◆ **Problem to solve**
Please reproduce the whole listing without altering anything.

◆ **Dataset content**

################

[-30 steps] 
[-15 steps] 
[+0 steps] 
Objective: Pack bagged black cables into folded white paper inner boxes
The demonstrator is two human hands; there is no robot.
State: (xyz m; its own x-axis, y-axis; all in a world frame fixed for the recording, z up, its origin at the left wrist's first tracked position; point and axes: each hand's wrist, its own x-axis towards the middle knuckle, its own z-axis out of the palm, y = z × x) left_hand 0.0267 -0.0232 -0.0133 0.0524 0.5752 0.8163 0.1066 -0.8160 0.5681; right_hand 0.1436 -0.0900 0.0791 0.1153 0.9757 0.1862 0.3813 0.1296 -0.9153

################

◆ **Result of this exercise**
[-30 steps] 
[-15 steps] 
[+0 steps] 
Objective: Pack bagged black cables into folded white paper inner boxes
The demonstrator is two human hands; there is no robot.
State: (xyz m; its own x-axis, y-axis; all in a world frame fixed for the recording, z up, its origin at the left wrist's first tracked position; point and axes: each hand's wrist, its own x-axis towards the middle knuckle, its own z-axis out of the palm, y = z × x) left_hand 0.0267 -0.0232 -0.0133 0.0524 0.5752 0.8163 0.1066 -0.8160 0.5681; right_hand 0.1436 -0.0900 0.0791 0.1153 0.9757 0.1862 0.3813 0.1296 -0.9153

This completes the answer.